Print the whole listing again, exactly as it stands.

_ _ _ _

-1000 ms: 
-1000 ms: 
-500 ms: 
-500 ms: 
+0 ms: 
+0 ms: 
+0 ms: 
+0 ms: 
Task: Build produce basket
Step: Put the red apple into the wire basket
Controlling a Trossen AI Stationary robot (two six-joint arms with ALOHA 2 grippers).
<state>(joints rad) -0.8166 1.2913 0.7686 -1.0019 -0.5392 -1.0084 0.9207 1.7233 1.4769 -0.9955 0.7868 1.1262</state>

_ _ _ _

▶ **Output below**
-1000 ms: 
-1000 ms: 
-500 ms: 
-500 ms: 
+0 ms: 
+0 ms: 
+0 ms: 
+0 ms: 
Task: Build produce basket
Step: Put the red apple into the wire basket
Controlling a Trossen AI Stationary robot (two six-joint arms with ALOHA 2 grippers).
<state>(joints rad) -0.8166 1.2913 0.7686 -1.0019 -0.5392 -1.0084 0.9207 1.7233 1.4769 -0.9955 0.7868 1.1262</state>

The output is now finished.